In any case, Deutsche’s consolidated positioning indicator (which uses the weighted average of z-scores for CTA beta, Risk-Parity beta, Vol control allocation, L/S HF beta, active MF beta, US and rest of the world equity flows, AAII Bull-Bear spread, cash equity short interest, ETF short interest, S&P 500 futures positions, equity put/call volume ratio, and S&P 500 option skew) sits at -1.2 standard deviations (see the left pane below).
When that’s been the case historically, the bank notes that “weekly forward returns have been positive on average” to the tune of 0.5% despite “considerable variation” around the mean. More importantly, forward returns on a one-month horizon are “more strongly positive on average” at around 3% and even the low end of the range is positive (see the right pane below).
(Deutsche Bank)
You can make of this what you will, and I suppose what I would suggest in that regard is making no more and no less of it than what is apparent from the excerpts and visuals.

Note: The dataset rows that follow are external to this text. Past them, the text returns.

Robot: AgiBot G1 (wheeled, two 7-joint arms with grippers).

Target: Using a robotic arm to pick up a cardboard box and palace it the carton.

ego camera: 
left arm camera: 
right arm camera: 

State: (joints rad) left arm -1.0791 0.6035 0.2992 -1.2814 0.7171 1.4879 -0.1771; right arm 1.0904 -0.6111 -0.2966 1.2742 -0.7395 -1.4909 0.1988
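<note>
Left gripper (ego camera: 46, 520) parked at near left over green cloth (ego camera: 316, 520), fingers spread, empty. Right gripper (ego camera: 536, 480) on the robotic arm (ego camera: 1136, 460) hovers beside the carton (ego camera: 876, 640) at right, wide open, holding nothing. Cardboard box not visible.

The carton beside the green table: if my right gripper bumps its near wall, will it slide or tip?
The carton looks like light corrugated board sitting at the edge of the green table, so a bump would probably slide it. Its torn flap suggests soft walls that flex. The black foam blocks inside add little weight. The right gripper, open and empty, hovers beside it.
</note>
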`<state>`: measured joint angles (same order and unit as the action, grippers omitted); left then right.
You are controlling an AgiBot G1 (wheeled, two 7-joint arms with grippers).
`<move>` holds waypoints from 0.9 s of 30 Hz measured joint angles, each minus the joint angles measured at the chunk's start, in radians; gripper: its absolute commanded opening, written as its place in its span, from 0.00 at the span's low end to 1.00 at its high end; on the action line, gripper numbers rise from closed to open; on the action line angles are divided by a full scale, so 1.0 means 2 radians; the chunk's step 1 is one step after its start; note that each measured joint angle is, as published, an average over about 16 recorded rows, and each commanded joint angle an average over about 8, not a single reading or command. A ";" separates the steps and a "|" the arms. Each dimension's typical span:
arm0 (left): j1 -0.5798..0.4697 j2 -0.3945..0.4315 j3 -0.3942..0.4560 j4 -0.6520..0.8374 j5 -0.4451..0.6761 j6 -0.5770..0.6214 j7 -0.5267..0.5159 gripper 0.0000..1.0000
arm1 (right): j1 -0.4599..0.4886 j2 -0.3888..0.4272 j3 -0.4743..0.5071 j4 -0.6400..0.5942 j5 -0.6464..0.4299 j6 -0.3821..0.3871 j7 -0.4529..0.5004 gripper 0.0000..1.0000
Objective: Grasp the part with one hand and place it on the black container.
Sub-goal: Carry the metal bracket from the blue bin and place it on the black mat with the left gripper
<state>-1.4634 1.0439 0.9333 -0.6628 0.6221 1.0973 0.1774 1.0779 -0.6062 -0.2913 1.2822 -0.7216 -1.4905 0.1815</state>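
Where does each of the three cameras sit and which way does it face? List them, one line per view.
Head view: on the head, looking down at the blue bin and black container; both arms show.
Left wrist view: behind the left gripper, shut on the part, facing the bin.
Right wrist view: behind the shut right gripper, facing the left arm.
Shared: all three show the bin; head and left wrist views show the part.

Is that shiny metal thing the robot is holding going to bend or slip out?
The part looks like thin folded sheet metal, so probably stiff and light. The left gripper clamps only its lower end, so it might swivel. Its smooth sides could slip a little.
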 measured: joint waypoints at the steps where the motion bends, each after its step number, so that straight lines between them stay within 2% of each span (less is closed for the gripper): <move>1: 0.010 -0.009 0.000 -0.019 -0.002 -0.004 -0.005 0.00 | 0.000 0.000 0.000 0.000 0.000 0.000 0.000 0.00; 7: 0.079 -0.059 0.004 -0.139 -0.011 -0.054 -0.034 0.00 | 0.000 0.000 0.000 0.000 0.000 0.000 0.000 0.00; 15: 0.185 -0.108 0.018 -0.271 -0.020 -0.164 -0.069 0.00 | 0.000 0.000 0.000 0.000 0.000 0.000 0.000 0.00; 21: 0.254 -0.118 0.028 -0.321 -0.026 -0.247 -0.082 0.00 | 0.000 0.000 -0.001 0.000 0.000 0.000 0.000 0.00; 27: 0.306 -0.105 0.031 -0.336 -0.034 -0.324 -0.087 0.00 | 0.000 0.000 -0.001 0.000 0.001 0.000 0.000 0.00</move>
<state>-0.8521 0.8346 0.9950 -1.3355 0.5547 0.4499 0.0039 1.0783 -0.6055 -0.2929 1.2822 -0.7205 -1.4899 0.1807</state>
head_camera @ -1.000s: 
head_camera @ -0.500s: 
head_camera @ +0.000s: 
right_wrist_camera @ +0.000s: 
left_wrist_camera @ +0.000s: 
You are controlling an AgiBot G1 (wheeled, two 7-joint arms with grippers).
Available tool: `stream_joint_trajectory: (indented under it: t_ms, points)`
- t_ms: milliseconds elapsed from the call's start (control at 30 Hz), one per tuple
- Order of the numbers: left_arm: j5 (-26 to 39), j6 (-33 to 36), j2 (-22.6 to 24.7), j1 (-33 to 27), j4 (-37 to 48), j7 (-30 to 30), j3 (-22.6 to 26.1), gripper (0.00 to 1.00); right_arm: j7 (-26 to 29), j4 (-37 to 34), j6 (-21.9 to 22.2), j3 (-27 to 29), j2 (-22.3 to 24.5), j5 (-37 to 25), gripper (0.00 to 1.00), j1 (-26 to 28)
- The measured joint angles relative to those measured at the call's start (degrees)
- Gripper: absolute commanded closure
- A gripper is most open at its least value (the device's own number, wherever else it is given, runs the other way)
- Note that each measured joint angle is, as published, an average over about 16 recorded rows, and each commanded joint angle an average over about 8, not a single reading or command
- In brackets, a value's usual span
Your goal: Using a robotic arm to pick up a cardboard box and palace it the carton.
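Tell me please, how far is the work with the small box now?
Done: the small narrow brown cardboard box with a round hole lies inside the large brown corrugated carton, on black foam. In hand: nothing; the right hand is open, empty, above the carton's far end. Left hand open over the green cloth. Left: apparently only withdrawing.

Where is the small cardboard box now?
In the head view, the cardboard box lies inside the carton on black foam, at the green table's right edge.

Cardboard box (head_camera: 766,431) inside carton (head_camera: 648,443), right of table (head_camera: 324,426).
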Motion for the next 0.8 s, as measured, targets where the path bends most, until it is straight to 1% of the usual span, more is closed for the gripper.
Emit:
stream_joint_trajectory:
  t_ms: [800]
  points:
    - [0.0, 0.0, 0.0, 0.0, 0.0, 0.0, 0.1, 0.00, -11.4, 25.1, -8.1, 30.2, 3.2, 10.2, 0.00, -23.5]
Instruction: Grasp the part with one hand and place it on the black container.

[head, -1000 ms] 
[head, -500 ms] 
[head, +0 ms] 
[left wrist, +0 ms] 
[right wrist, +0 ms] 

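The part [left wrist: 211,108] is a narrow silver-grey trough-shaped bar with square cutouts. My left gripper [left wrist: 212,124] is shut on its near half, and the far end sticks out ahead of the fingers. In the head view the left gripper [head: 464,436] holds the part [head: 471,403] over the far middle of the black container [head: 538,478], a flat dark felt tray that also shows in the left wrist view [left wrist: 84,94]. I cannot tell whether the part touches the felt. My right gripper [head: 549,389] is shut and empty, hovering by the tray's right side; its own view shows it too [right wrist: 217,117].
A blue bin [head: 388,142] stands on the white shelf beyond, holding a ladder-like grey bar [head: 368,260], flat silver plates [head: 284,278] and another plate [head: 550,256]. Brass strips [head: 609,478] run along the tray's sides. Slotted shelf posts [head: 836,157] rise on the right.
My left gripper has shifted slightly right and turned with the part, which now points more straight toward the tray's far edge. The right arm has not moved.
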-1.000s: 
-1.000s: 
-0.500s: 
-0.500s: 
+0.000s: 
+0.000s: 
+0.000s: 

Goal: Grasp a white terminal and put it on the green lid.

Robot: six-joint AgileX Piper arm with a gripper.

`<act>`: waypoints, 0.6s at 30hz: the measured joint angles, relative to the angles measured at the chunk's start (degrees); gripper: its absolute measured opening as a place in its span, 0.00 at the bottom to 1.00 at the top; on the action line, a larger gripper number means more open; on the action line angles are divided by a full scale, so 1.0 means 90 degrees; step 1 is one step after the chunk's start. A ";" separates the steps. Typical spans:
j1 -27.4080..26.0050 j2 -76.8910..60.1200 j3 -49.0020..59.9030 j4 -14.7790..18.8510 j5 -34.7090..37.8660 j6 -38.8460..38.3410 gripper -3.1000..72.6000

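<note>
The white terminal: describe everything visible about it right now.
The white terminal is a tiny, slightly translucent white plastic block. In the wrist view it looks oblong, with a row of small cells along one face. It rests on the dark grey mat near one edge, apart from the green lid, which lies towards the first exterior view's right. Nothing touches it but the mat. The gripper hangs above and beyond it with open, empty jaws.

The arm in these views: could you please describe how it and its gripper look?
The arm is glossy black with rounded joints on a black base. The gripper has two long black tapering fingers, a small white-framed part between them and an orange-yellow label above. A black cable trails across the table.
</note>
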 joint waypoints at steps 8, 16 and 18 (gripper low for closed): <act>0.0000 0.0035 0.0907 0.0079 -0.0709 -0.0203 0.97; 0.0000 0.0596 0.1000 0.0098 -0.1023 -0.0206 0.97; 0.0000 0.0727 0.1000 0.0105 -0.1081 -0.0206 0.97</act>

Positioning overall has not recovered all that much from March, despite what you may have been led to believe from the media coverage of “manias”, “bubbles”, etc. It’s true that there were signs of “froth” earlier this month, but the dramatic selloff two Thursdays ago likely let off some of the built-up steam. Positioning on Deutsche’s consolidated indicator was around -2 standard deviations on March 23 in equities. It’s -1.2 now.
For those wondering, BofA’s oft-cited “Bull & Bear” Indicator is still nowhere near bullish. In fact, it’s still squarely in the contrarian “Buy” (i.e., “extreme bearish”) zone.
(BofA)
While the list of things that could go wrong is obviously quite long, I wouldn’t get too caught up in whether or not speculative trading on retail platforms does or doesn’t signal a bubble. It’s good for clicks, but nobody with any real money to throw around is buying shares of bankrupt companies on Robinhood.
This does pull together a much needed perspective that is developed from hard data. Thank you.
With the impact of buy-backs reduced, these are the only flows that matter.
Robinhood seems to be the excuse for “professional” investors to use when the market doesn’t do what they think it should do.
“In case you haven’t noticed, expectations for a continuation of the historic rally in US equities from the lows hit in late March hinge to a great deal on the assumption that positioning is still generally low.” I worry that this justification for owning equities, particularly US growth stocks, is dangerously consensus.